Although many incredible beers utilize it, brewers should be wary of falling into the trap of automatically using the ubiquitous “Dupont” yeast strain; soley for the reason that their favorite beer happens to employ it. Brewers should be open to “treading their own path” via experimentation and the creation of their own unique interpretations of Saison.
Saison is a loose family of beers open to many different interpretations. However, I often find that brewers take an approach that is overly radical, and does not reflect the Saison tradition. The best Saisons have a rich complexity of character that belies their surprisingly simple method of production. Saison is more than just a beer brewed with “Saison yeast”. Too many brewers have run Saison through a literal gauntlet of strange ingredients, processes, and misguided interpretations without ever pausing to reflect on whether they actually should. Saison is a beer too heavily steeped in tradition and history to just be appropriated and adulterated on a whim.

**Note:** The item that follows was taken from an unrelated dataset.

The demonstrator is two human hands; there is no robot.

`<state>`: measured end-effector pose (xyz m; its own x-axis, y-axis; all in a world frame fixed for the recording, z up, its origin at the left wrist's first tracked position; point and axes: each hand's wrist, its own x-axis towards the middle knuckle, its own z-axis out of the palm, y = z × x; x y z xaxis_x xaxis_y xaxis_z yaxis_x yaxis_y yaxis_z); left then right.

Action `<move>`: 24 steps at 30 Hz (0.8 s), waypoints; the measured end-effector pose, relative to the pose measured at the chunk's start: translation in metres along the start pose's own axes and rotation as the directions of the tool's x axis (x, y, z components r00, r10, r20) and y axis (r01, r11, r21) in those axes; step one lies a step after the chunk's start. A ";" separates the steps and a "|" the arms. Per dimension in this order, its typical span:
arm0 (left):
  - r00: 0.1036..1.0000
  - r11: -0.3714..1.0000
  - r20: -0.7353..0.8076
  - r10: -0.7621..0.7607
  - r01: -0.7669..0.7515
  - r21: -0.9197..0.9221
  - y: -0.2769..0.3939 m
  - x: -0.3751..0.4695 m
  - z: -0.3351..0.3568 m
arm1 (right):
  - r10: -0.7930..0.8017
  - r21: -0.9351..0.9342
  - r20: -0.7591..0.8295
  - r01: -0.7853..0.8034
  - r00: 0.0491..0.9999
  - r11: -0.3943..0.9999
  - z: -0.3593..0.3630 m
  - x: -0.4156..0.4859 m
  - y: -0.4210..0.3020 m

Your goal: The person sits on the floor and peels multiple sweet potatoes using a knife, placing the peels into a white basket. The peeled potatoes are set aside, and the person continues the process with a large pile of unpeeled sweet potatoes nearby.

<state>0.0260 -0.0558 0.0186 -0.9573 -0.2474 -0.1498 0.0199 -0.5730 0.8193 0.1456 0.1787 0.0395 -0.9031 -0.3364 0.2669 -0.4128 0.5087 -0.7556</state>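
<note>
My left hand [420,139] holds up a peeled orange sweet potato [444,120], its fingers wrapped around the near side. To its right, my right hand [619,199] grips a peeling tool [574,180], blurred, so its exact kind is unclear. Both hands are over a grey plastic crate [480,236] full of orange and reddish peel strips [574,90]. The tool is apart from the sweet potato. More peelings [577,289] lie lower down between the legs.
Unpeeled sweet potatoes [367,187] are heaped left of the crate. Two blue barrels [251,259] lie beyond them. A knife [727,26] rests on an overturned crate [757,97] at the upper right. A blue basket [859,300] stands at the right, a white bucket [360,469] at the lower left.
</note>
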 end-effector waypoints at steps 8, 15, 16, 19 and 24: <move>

Saison aged in wine barrels with Brettanomyces? Excellent!
Bacon Saison? Not so much...***
*For the purposes of this article, ‘mixed fermentations’ will be defined as those consisting of microroganisms other than brewer’s yeast.
**. For more information on brewing with this yeast (and everything else “Saison”), Phil Markowski’s book, ‘Farmhouse Ales: Culture and Craftsmanship in the Belgian Tradition’ is an excellent primer.
*** Actually, from this point forward: could we please just agree that anything found in your local butcher’s case should never under any circumstance find its way into beer? Thank you.